Economic selfinterest eroded shared ideological convictions and ethical norms that had been the foundation of a communal sense of justice. Over the course of the eighteenth century fatal affrays over land increasingly involved competing peasants or tenants, who often expressed their moral outrage in simple terms. Only once in thousands of violent disputes did I encounter a clear statement of moral indignation from a member of the literati. Chen Jingwei, a scholar and tutor, became infuriated after witnessing Li Weizhen, the son-in-law of the landlord who employed him, abusing a delinquent tenant. Chen berated Li, saying, ‘If you insist on having the full [rent], you will be rich but not benevolent.' Insulted and angered, landlord Li turned on Chen, who lost his life in the ensuing fracas. This incident simultaneously illustrates the emotionally charged atmosphere of the eighteenth century, the ascendency of economic self-interest and the resilience of ethical concerns.[597] Market principles and moral economy were increasingly in conflict in eighteenth-century society, creating a seedbed for violent confrontations.The erosion of shared ethical norms regarding property rights created uncertainty, distrust and anxiety, but it also weakened the moral authority of local magistrates who tried to settle disputes that came to their courts.
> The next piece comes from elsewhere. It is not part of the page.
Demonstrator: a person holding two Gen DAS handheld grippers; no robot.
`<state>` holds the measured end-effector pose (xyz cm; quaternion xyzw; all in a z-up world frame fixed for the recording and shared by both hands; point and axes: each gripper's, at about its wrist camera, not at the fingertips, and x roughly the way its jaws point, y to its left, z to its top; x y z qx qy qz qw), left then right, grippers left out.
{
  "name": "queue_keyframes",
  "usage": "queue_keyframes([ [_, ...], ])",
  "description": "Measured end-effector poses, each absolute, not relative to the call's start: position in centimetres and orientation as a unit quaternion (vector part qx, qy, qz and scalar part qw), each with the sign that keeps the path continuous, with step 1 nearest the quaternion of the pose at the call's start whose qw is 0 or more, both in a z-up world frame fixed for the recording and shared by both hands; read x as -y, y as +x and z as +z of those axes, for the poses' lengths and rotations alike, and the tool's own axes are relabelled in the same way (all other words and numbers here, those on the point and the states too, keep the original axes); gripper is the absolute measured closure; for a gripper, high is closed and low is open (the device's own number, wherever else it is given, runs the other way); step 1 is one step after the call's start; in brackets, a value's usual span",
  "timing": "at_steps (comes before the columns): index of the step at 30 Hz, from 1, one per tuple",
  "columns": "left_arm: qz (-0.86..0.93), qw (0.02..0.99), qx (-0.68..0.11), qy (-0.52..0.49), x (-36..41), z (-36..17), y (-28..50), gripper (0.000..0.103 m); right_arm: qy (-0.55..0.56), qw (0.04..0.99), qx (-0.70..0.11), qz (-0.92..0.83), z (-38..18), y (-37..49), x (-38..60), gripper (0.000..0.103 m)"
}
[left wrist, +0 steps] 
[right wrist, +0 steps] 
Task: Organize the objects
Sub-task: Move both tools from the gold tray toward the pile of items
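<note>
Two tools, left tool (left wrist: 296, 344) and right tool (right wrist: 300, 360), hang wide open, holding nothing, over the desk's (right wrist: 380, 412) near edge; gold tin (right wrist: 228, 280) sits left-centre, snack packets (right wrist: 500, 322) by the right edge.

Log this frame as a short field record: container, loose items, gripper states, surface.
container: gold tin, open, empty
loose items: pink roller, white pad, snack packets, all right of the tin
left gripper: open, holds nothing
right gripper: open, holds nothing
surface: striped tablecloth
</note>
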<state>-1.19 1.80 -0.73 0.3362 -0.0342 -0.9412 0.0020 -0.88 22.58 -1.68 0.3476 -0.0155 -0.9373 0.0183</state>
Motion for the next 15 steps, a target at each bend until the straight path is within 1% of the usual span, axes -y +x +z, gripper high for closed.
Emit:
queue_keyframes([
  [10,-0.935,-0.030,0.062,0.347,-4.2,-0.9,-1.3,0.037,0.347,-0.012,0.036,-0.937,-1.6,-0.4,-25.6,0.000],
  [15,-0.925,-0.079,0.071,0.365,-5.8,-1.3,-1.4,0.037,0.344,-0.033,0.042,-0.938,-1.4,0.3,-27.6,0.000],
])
New substatutes aimed at clarifying property rights in land were added to the Qing Code, but enforcement of the new laws remained problematic. Underpaid, understaffed and overworked, local magistrates had trouble enforcing judgements in the best of times. Making matters worse for the courts, property rights and notions of fairness were in flux and some litigants openly and blatantly defied official adjudication. Indignant losers at court might refuse to abide by official rulings. Landlords who had won their suits in court sometimes resorted to violence to enforce judgements against recalcitrant tenants. Violence might be retributive, as in cases of tenants who lost their land, or preemptive, as in cases of landlords who feared their tenants would not respect the courts. Until economic institutions were adjusted to reflect changing realities and until these economic institutions were accepted as fair, violent disputes, some of which ended in homicide, were inevitable.